What you have to do
Retype, please, the listing from its opening line through the line that contains "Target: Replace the", both included, without the pictures.

Given material
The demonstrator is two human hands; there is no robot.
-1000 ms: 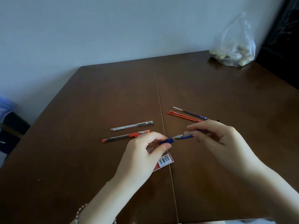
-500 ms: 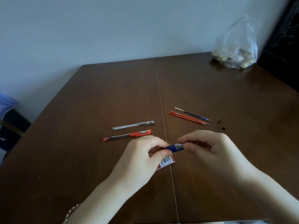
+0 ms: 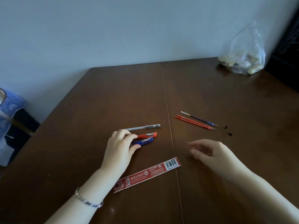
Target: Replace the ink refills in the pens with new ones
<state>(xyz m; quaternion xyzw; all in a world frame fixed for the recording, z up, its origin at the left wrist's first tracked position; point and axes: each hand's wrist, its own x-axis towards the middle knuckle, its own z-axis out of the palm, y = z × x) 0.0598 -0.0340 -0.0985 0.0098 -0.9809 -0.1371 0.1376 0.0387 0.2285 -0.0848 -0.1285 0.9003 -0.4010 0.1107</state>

Answer for the task
The demonstrator is two human hands; there is no robot.
-1000 ms: 
-500 ms: 
+0 ms: 
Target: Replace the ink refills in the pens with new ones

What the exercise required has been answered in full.